If there is a complaint it’s that the work is simply too full, and by the end, as the men tear, crumple, and throw about their papers, finally stuffing the pieces into the clothing they’ve stripped off, it starts to unravel. Box4 is out-there, no doubt, but there’s a raw appeal in watching so much male energy being released. It can be transfixing. Thankfully there are no overt dance clichés about masculinity—no gracefully choreographed fight scenes or pushing matches. And Terezakis has a few bizarre surprises in store for the audience; suffice to say you’ll witness an interpretation of the Rolling Stones hit “(I Can’t Get No) Satisfaction” that’s so eerie it makes Devo’s look staid.

Terezakis, late in his career, is proving himself more fearless than a lot of younger choreographers, and his themes are more immediate than they have been in the past. He has said Box4 is a “re-visioning” of his 1994 all-male piece, A Parcel of Men’s Knowledge, which had cardboard boxes instead of newspapers. But the earlier work seems sedate and controlled by comparison. Then again, we weren’t all being driven to insanity by e-mails, Twitter, or online news alerts back then, were we?

Review

By Kevin Griffin

Dancing in and out of the box

 

After watching Box4 at the Firehall this evening, Culture Seen wondered why he liked watching the all male cast dancing together so much. Was it the choreography that had all the dancers constantly jockeying for position and figuring out the leader? Or was it the incredible athleticism of seeing four skilled dancers moving with such agility? And what about all those explosions of hard-edge aggression and competition that gave way to flashes of tenderness and cooperation? Culture Seen certainly liked all of that. But there was something more: it was appealing to see men moving together with a common purpose that didn’t have anything to do with organized sports. It was a performance that was neither straight nor gay. In fact, those categories seemed quite irrelevant. It was something much better: it was an inclusive and generous performance of masculinity.

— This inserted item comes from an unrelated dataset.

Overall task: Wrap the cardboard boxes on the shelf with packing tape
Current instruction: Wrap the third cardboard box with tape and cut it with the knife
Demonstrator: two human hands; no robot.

Box4 is performed in a stage that’s defined as a box by four pillars of inwardly directed fluorescent light at the four corners. For much of the performance, a stack of newspapers in several bundles is piled in the shape of square about knee high in the centre of the stage. Never has Culture Seen witnessed newspapers used in so many different ways. They’re used as chairs to sit on and bundles to throw around. They’re read as the containers of information that they are but in such a random way nothing and no-one makes sense. They’re tipped over, jumped over, and pushed over. They’re stood on, carried like cargo and stuffed into clothing. Pages are flung into the air and allowed to float down like a feather.

They’re strewn about the stage so they create a total environment of newsprint. They’re used as actual newspapers and as metaphors for the limitations of language. At the end, there’s a moment where the performers briefly get beyond language only to find something new lying in wait to get them.

The hour-long work combines dance and theatre. One dramatic section starts with Billy Marchenski using the bundles to build a tower. But Cai Glover steps into the picture. He’s the alpha dog who moves in like he may tip over the tower at any moment. As Marchenski keeps stacking, Glover maintains control of the situation. At its height of several bundles, Glover uses one finger to keep the pile balanced. Marchenski goes for one more bundle but before he can return, Glover tips the whole thing over and the Tower of Babel of newspapers tumbles to the stage floor.

The other two dancers are Manuel Sorge and Hayden Fong who are part of a strong, strong cast. But the standout was Glover. Trained as a ballet dancer, he hasn’t lost any of his rawness or freshness as a performer. An exciting dancer to watch, he always looked to be pushing himself right to the edge.

Box4 has its final performance Saturday at The Firehall at 8 p.m. Choreography is by Paraskevas Terezakis who also performs very eerie and disturbing, otherwordly vocals along with Vivianne Houle. Box 4 is a presentation of Kinesis Dance somatheatro.